The Wall Street Journal.
Consumer products giant Procter & Gamble Co. said Thursday that it slashed spending on digital advertising by more than $200 million last year, after a recent push for more transparency had revealed such spending to be largely wasteful.
The cut is a sliver of P&G’s overall annual ad spending, which was $7.1 billion in the fiscal year that ended in July, but it represents an important shift after years of marketers raising digital ad spending almost reflexively.
Meanwhile, WPP PLC, the world’s largest ad agency company, on Thursday logged its worst performance since the financial crisis, posting a decline in net sales for the year and projecting no growth in 2018. Among the reasons: Big clients like P&G and Unilever PLC have been stepping up their campaigns to cut ad agency costs.
The developments highlight the fallout as marketers reassess their relationships with ad agencies and big tech companies like Facebook Inc. and Alphabet Inc.’s Google in an increasingly complex media environment.

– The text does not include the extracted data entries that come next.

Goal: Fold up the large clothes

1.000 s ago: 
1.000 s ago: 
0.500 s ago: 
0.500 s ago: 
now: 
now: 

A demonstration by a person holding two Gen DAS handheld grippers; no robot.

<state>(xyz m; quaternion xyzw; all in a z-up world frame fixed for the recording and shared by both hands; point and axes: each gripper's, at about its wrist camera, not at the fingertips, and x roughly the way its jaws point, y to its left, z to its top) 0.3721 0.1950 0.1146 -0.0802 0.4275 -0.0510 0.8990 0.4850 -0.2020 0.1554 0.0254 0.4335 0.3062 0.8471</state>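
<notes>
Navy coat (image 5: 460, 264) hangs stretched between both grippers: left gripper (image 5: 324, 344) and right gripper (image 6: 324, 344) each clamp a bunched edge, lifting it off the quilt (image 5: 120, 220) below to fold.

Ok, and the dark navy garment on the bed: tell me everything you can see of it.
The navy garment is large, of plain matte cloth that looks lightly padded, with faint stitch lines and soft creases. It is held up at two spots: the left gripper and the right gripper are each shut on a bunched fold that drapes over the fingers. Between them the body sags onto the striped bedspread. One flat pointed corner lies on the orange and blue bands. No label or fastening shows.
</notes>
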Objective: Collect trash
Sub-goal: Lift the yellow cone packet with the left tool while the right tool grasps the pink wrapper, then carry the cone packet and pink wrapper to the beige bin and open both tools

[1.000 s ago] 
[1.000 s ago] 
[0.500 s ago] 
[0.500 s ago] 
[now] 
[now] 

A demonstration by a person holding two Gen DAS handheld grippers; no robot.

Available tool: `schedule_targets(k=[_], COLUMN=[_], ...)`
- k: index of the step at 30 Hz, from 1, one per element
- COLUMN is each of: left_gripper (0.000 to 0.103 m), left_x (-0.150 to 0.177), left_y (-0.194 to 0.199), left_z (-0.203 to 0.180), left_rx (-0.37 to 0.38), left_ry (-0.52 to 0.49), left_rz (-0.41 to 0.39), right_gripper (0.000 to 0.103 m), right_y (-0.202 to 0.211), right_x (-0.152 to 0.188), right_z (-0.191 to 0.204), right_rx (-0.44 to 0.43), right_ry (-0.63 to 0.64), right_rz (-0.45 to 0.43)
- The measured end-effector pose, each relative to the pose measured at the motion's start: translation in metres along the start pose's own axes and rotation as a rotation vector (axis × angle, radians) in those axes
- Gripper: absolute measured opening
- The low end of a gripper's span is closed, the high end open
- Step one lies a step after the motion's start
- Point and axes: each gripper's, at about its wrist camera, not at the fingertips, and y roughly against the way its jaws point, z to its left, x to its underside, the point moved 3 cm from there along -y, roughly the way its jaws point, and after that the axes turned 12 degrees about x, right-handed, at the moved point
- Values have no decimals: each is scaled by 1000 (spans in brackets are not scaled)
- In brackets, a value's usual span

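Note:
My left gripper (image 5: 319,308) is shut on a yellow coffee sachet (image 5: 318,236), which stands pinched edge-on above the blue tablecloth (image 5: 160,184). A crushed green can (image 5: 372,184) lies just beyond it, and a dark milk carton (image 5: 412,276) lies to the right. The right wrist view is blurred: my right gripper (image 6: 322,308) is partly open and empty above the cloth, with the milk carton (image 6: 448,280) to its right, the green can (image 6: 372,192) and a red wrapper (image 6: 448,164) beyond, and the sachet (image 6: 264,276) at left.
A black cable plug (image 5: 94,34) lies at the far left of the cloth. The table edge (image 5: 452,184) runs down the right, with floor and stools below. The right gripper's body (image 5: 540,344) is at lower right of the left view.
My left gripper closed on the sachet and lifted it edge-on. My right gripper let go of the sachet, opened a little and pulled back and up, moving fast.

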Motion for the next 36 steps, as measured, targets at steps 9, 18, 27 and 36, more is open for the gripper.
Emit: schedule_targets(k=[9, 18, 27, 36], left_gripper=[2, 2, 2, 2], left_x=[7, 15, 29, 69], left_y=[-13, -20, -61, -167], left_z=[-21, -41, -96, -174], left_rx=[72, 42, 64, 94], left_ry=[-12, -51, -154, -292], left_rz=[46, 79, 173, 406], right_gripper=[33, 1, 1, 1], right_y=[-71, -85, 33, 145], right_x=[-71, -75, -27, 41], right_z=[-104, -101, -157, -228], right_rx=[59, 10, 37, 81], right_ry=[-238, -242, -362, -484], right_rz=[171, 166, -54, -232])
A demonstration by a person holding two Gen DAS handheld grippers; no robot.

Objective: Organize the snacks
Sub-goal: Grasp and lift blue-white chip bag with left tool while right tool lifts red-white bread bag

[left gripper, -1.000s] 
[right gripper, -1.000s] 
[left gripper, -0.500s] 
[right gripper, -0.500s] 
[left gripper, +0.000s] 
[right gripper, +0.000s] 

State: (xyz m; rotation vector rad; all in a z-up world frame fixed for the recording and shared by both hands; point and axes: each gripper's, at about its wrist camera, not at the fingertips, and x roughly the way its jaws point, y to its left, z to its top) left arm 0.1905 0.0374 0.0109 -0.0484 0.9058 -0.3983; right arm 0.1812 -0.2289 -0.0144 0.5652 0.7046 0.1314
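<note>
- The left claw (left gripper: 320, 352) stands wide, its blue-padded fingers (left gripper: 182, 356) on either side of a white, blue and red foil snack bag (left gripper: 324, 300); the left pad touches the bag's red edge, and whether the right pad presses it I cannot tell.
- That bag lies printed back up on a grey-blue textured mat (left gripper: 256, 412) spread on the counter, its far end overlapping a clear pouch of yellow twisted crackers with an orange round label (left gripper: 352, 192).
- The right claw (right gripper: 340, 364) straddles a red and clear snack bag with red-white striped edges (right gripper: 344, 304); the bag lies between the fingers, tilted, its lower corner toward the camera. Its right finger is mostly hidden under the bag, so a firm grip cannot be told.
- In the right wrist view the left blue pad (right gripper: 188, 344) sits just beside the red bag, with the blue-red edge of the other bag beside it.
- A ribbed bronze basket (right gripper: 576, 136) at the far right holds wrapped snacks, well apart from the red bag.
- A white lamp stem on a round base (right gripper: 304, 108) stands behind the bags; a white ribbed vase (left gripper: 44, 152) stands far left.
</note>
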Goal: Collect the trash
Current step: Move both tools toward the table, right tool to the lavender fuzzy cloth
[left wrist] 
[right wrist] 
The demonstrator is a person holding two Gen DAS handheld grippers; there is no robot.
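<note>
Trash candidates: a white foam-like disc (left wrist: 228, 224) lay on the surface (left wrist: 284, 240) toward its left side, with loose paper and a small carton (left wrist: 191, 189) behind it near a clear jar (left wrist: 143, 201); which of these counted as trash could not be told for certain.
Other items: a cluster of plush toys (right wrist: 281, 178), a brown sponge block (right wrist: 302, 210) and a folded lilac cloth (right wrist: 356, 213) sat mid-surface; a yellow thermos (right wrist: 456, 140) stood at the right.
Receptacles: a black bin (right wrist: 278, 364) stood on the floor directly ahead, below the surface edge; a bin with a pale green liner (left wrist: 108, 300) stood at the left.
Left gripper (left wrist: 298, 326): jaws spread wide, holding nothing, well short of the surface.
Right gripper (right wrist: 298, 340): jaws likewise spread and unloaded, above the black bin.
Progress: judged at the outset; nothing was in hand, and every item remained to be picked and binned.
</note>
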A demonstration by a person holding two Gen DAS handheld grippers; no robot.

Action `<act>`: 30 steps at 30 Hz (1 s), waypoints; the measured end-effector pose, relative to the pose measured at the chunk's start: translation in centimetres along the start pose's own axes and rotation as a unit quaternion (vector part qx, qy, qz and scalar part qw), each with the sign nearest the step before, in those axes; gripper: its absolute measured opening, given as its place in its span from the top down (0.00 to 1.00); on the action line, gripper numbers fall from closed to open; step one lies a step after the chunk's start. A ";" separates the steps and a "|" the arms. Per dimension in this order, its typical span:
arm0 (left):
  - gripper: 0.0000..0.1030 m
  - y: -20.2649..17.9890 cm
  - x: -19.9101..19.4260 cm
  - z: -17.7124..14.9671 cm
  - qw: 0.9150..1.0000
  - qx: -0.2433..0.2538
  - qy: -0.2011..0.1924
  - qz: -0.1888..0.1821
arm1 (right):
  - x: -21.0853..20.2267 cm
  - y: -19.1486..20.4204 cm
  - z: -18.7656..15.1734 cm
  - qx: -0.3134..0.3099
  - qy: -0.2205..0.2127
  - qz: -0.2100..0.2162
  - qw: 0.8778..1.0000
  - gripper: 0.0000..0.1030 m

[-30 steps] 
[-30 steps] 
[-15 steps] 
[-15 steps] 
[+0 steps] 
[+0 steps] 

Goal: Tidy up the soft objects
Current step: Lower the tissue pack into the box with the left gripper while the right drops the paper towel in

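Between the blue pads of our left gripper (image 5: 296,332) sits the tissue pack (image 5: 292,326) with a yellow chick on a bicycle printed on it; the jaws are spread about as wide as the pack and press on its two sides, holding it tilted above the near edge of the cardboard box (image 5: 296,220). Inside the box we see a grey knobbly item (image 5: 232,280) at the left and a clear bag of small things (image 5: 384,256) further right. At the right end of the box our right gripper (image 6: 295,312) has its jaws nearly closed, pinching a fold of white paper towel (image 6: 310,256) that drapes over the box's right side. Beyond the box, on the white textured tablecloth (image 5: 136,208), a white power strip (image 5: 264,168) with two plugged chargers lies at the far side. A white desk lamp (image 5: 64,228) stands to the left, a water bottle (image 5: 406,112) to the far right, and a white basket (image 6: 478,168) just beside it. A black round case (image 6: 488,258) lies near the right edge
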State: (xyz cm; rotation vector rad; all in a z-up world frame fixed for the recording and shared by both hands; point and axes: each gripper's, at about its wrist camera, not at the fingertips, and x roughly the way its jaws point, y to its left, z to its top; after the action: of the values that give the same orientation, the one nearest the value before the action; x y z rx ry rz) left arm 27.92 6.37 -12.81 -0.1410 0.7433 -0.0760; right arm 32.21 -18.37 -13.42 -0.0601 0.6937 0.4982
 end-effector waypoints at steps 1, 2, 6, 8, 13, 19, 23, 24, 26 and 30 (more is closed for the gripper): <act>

Marketers aren’t cutting their ad spending overall. Global ad spending is projected to rise 4.3% this year, according to GroupM. But, as they contend with pressures on their businesses, marketers are focusing on how to rein in costs paid to agencies, limit the number of agencies they work with, and make ad spending more efficient. They are also bringing in-house some creative and ad-buying functions once handled by agencies.